Benim durduğum yer belli. Ben Müslümanlardanım. Ve bir kardeşimin saçının teline zarar gelsin istemem. Eğer güceniklik söz konusu ise onlar bilsinler ki, “Hakk’ın hatırı, kim olursa olsun, halkın hatırından kıyas kabul etmeyen ölçüde muhteremdir”. Ve dahi, her zaman duam şudur ki, düşmanımın bile hakkına zarar vermekten, kul hakkından Allah beni/bizi muhafaza buyursun. “Bir topluluğa olan öfkemiz, düşmanlığımız bile bizi onlar hakkında adaletsizliğe sevketmesin!” Başka bir endişem yok.
Elbette ben bir insanım ve her zaman hata etmem de mümkün. Hata yaptığımı anladığımda da özür dilemek konusunda tereddüt etmem, muhatabım kim olursa olsun!

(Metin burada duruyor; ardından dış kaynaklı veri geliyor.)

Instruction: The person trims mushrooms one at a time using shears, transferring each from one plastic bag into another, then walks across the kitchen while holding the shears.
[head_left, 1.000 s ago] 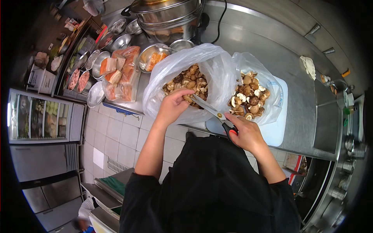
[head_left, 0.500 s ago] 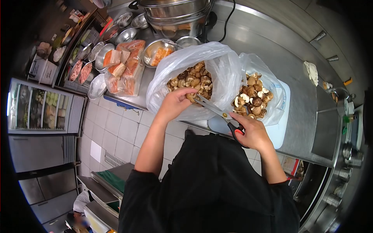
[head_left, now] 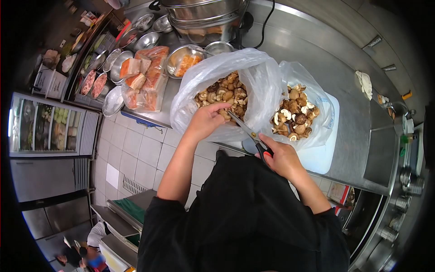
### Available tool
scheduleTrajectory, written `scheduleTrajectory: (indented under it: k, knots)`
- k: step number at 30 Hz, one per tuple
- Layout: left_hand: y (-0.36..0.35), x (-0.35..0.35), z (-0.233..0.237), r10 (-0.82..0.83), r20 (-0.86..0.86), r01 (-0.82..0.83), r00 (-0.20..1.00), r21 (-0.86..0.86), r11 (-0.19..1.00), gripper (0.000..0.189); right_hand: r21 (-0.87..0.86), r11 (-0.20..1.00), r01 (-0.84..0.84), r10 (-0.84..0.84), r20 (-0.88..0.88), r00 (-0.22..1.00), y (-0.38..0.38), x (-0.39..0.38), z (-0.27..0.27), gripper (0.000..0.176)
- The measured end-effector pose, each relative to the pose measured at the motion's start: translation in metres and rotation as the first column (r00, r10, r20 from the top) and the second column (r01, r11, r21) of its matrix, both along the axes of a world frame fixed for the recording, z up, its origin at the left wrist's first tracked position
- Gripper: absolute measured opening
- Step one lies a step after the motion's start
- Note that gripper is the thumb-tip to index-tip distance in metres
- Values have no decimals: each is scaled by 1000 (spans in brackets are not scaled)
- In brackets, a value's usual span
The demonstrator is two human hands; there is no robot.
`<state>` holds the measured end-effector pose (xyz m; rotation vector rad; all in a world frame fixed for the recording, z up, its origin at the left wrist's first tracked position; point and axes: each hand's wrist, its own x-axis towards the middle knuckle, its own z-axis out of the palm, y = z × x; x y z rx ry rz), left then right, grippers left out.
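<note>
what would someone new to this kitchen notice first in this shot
Probably the large, translucent white plastic bag of brown mushrooms at the centre, with the left hand at its opening and the right hand holding metal scissors with black-and-red handles. Just right of it sits a smaller clear plastic bag of brown-and-cream mushrooms. Further left, orange-and-white blocks in clear plastic stand out.

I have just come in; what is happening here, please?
A person's right hand holds silver-bladed scissors with black-and-red handles, blades reaching over a large translucent plastic bag of brown mushrooms. The left hand seems to pinch one brown mushroom beside the blade tips. To the right, a smaller translucent plastic bag with more brown mushrooms lies on a white board.
</note>
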<state>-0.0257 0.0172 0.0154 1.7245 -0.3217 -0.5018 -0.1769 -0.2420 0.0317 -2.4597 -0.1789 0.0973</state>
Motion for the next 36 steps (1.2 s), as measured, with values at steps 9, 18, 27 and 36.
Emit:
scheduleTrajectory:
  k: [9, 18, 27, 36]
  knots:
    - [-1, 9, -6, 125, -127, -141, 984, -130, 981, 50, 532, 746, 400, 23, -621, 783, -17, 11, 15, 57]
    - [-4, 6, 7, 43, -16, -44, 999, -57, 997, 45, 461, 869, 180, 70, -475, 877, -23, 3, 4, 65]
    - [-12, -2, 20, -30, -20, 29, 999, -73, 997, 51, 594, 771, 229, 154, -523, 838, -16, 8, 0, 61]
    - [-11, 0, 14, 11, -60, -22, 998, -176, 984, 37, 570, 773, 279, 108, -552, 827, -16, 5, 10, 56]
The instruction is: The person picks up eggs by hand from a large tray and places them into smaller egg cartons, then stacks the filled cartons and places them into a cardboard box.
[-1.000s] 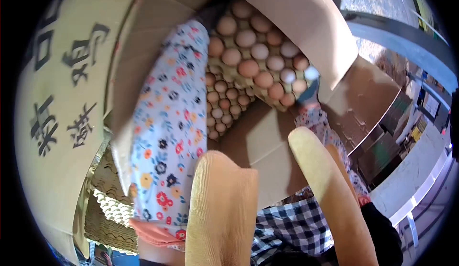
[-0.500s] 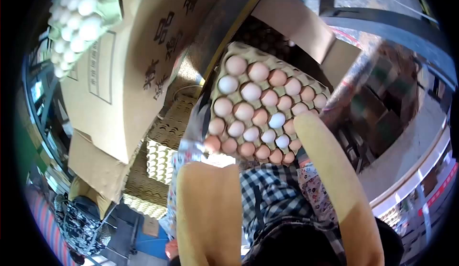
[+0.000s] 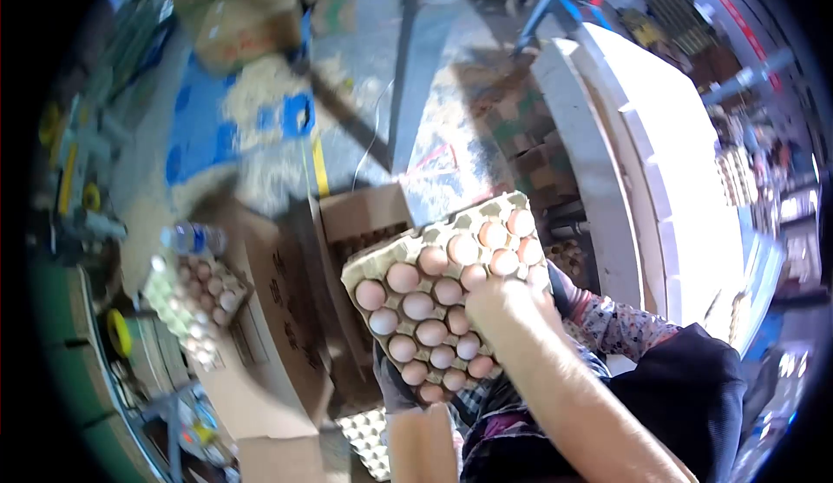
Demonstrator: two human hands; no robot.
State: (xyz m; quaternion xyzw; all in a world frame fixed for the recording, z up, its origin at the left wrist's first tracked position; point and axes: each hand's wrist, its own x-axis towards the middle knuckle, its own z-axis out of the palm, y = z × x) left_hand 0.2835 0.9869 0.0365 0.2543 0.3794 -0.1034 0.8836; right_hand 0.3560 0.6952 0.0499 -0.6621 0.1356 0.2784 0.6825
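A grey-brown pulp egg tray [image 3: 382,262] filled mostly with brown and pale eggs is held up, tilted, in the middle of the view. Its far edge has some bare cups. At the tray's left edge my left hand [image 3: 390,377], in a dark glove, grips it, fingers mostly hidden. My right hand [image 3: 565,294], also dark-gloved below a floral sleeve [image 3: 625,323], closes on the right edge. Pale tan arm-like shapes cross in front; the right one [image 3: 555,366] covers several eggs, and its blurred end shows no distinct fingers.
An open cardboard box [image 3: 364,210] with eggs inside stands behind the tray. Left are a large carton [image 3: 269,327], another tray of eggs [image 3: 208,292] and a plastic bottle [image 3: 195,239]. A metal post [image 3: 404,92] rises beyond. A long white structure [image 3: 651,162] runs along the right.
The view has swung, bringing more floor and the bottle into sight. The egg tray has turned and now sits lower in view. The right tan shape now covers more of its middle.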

Benim “özeleştirim”in arkasında Hz. Yunus AS’nin laf dinlemez bir topluluk olan kavminden bîzar olup, onlara sırtını dönüp gidince, “böyle davranmamalıydım” diye kendi nefsini hesaba çeker. Kur’an-ı Kerim bize bunu haber verir: “Zünnûn’u da hatırla. Hani öfkelenerek (halkından ayrılıp) gitmişti de kendisini asla sıkıştırmayacağımızı sanmıştı. Derken karanlıklar içinde, ‘Senden başka hiçbir ilâh yoktur. Seni eksikliklerden uzak tutarım. Ben gerçekten (nefsine) zulmedenlerden oldum’ diye dua etti” (Enbiya 87). Bir peygamber bile nefis muhasebesi yaparken, bize ne oluyor da, kendi yaptıklarımızı unutup, sadece rakiplerimizin açıklarını bulup ortaya dökerek zafer kazanma hesapları yapıyoruz. O “laf dinlemez topluluk” son günden bir gün önce inadından vazgeçti de kurtuluşa erenlerden oldu. Yunus AS’den istenen sonuna kadar Hakk’a davet idi. Uyarmak, korkutmak, rıza ve cennetle müjdeleyip, cehennem azabı ile korkutmak değil mi görevimiz. O zaman birileri benim uyarı görevimi yapmaktan neden rahatsız olur ki! Hadi siz de Allah’ın ayeti ile Resulün sünneti ile beni uyarın, Hakk’a çağırın! O zaman size dua ederim.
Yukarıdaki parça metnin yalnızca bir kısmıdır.